(Data entries)
###
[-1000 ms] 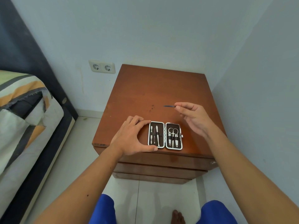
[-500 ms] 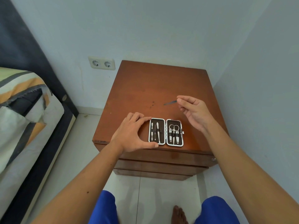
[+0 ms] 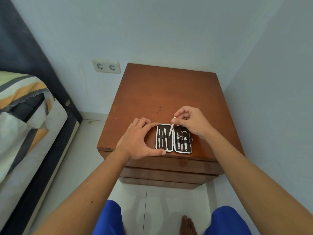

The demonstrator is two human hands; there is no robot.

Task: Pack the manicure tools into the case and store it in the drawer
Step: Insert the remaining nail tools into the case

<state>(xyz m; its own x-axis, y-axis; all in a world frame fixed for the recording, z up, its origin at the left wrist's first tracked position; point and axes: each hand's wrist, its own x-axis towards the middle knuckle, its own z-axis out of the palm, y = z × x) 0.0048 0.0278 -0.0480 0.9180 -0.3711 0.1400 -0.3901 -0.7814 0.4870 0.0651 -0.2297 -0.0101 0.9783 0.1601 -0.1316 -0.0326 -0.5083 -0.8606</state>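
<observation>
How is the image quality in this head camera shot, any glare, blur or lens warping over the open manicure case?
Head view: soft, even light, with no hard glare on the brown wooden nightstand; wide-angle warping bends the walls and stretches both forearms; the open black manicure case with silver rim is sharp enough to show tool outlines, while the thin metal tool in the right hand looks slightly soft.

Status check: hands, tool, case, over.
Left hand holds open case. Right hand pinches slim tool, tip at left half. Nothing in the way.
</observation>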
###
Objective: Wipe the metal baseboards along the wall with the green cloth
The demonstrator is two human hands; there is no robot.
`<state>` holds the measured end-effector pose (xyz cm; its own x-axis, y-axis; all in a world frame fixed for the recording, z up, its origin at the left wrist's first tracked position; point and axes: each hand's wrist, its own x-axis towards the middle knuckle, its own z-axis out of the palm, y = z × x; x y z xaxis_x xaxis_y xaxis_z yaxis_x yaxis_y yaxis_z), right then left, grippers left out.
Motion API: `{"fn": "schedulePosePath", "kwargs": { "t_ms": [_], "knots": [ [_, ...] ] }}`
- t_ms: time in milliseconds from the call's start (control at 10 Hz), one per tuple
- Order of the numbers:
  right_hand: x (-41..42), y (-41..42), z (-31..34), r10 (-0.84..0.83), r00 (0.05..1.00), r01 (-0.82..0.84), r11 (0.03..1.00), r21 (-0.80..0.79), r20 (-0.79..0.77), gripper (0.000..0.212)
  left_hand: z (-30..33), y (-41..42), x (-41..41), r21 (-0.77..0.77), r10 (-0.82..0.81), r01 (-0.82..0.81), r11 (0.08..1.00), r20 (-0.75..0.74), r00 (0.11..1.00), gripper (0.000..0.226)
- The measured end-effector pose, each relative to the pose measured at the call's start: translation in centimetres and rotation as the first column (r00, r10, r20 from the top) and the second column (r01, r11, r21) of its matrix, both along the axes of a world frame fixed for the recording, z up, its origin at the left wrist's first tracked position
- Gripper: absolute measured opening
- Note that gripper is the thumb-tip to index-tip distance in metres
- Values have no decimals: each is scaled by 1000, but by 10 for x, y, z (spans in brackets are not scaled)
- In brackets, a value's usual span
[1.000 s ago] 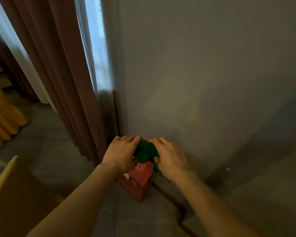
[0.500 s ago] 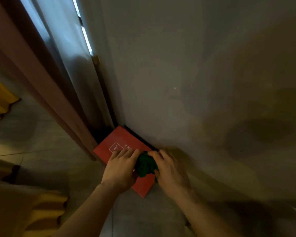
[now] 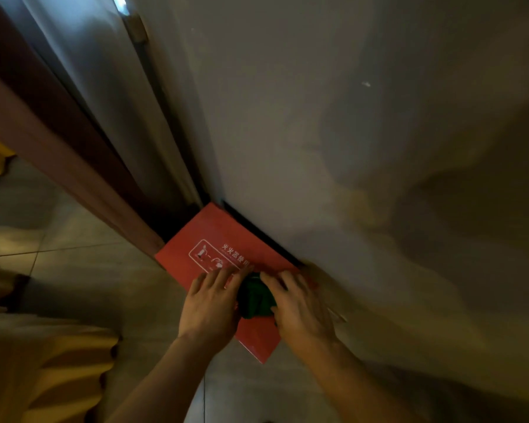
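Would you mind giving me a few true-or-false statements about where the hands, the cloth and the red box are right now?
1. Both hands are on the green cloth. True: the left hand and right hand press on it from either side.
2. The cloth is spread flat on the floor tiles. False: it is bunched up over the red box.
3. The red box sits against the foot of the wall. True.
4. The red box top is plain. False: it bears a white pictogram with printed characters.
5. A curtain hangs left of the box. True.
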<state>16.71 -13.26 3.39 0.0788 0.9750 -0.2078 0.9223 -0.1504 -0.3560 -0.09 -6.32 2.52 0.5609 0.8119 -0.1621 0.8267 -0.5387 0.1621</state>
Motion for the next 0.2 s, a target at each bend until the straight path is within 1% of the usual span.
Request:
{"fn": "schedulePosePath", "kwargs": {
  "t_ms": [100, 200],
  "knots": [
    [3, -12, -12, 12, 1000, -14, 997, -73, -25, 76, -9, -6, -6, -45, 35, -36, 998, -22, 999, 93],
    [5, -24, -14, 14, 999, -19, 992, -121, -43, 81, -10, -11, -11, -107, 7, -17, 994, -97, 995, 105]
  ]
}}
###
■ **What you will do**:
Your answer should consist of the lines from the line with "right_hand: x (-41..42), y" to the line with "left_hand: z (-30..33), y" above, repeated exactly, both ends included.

■ **Task result**:
  right_hand: x (-41..42), y (-41..42), z (-31..34), r10 (-0.84..0.83), r00 (0.05..1.00), r01 (-0.82..0.84), r11 (0.03..1.00), r21 (-0.80..0.79), r20 (-0.79..0.77), gripper (0.000..0.212)
  left_hand: z (-30..33), y (-41..42), x (-41..41), r21 (-0.77..0.77), r10 (-0.82..0.81), r01 (-0.82..0.81), r11 (0.08..1.00), r20 (-0.75..0.74), r00 (0.11..1.00), gripper (0.000..0.226)

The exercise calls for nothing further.